The PEOPLE, Plaintiff and Respondent, v. Jose Serrano ESPINOZA, Defendant and Appellant.
Sixty year old Jose Serrano Espinoza, a career criminal, appeals from an order requiring post-release community supervision (hereafter PRCS, Pen.Code § 3451, subd. (a).) 1 He was originally sentenced in 1999 as a Three Striker to 25 years to life. He was “realigned,” sentenced to seven years four months state prison and was awarded credit for 5,690 days served. (§ 1170.126.) Although appellant's custody credits exceed the new sentence, sections 3451 and 1170, subdivision (h)(6) require that persons sentenced on or after October 1, 2011, participate in PRCS. We affirm the judgment. We adhere to the plain and unambiguous language of the Penal Code. We reject the argument that PRCS is an ex post facto law, or violates appellant's equal protection or due process rights.

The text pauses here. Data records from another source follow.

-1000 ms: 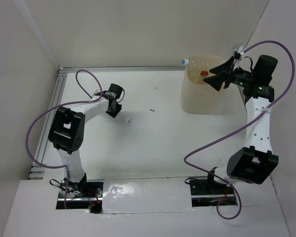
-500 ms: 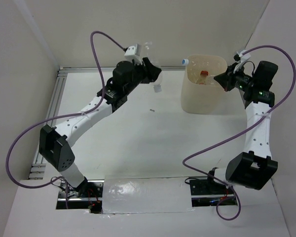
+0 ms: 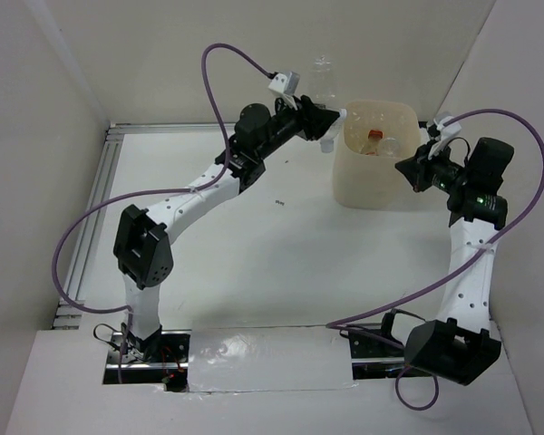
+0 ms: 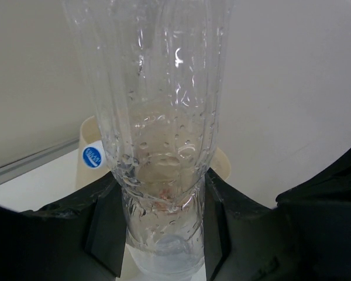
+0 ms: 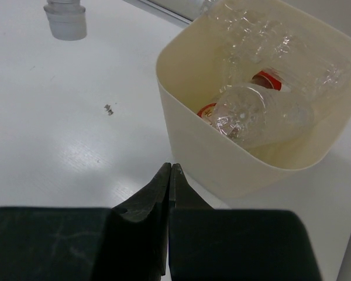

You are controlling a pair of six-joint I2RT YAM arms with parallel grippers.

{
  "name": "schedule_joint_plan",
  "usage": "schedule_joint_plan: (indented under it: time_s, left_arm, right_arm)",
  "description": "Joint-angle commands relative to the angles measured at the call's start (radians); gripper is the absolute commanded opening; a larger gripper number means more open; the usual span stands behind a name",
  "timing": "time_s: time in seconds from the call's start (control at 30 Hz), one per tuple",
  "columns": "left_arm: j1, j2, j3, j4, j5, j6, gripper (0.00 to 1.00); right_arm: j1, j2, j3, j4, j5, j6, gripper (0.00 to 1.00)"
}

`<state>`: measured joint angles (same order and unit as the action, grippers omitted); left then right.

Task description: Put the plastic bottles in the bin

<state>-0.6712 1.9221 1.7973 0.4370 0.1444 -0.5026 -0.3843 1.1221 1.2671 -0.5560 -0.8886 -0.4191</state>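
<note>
My left gripper (image 3: 326,122) is shut on a clear crinkled plastic bottle (image 3: 324,72), held in the air beside the left rim of the cream bin (image 3: 374,186). In the left wrist view the bottle (image 4: 164,105) stands between the jaws of the gripper (image 4: 161,178), its white cap end toward the camera. The bin's rim (image 4: 88,132) and a blue-labelled cap (image 4: 93,157) show behind it. My right gripper (image 3: 406,169) is shut and empty at the bin's right side. In the right wrist view the gripper (image 5: 171,168) is just outside the bin (image 5: 222,158), which holds several clear bottles (image 5: 263,111), one with a red cap (image 5: 207,110).
The white table (image 3: 281,263) is walled on the left, back and right. An aluminium rail (image 3: 218,127) runs along the back edge. A small dark speck (image 3: 277,202) lies mid-table. The held bottle's cap (image 5: 64,23) hangs left of the bin in the right wrist view.
My left arm has lifted the bottle from the table's left side and swung it up and right to the bin's left rim. My right gripper has closed and drawn back from over the bin.
</note>
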Motion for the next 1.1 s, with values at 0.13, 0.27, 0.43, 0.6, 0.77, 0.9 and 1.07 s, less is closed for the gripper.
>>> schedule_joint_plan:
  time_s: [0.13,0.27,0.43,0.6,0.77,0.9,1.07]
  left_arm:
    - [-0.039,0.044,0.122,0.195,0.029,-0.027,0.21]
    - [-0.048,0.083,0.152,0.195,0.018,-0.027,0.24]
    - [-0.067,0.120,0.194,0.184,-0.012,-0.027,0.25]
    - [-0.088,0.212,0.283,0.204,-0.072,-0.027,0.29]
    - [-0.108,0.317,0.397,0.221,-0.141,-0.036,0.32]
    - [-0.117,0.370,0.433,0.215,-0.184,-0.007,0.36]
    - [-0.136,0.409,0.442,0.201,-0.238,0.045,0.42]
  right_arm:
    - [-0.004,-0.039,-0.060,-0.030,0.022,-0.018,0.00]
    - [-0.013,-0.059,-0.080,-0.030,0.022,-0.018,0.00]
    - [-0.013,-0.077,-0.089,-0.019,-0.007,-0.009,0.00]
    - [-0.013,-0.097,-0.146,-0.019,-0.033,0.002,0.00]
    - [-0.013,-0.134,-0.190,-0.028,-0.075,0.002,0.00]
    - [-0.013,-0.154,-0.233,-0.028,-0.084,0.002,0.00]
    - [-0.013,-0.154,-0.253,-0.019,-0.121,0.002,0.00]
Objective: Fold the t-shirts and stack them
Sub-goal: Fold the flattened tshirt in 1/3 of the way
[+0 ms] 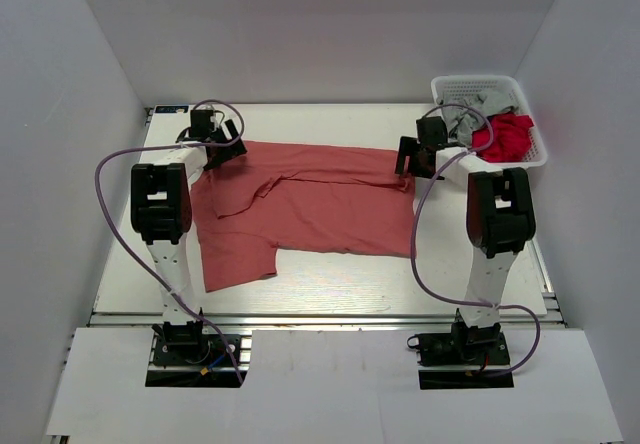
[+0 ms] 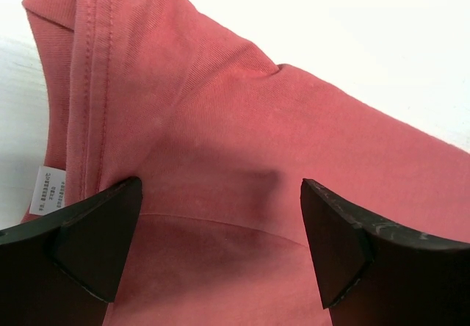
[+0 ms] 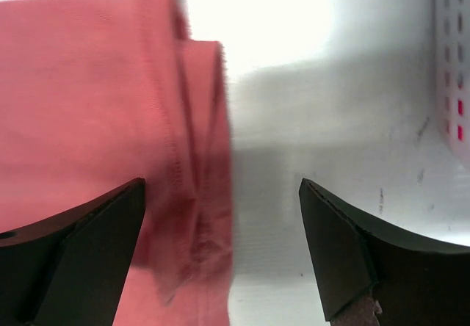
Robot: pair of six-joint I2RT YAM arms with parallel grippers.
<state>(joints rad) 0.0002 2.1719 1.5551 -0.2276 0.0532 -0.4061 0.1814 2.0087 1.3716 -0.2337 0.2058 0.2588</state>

In 1999 appellant was convicted of commercial burglary (Pen.Code § 459) and petty theft with prior theft related offenses (§ 666), with special findings that he suffered five serious felony convictions (§ 1170.12) and served five prior prison terms (§ 667.5, subd. (b)). The trial court sentenced appellant as a Three Strikes offender to 25 years to life state prison. We affirmed the judgment in an unpublished opinion on January 20, 1999. (B121327.)
In 2013, appellant filed a section 1170.126 petition to recall his sentence. The trial court granted the petition and resentenced appellant to seven years four months state prison. Over appellant's objection, the trial court ordered appellant to participate in PRCS. (§ 3451, subd. (a).) 2
Presentence Custody Credits/Analogy to Parole
Where the presentence credits exceed the total state prison term, the excess credits, commonly known as Sosa credits are deducted from the defendant's parole period. (In re Sosa (1980) 102 Cal.App.3d 1002.) Section 2900.5, subdivision (c) states that a “term of imprisonment” includes “any period of imprisonment imposed as a condition of probation or otherwise ordered ․, and also includes any term of imprisonment, including any period of imprisonment prior to release on parole and any period of imprisonment and parole, prior to discharge, whether established or fixed by statute․” (Italics added.) As well shall explain, a “term of imprisonment and parole” does not include PRCS.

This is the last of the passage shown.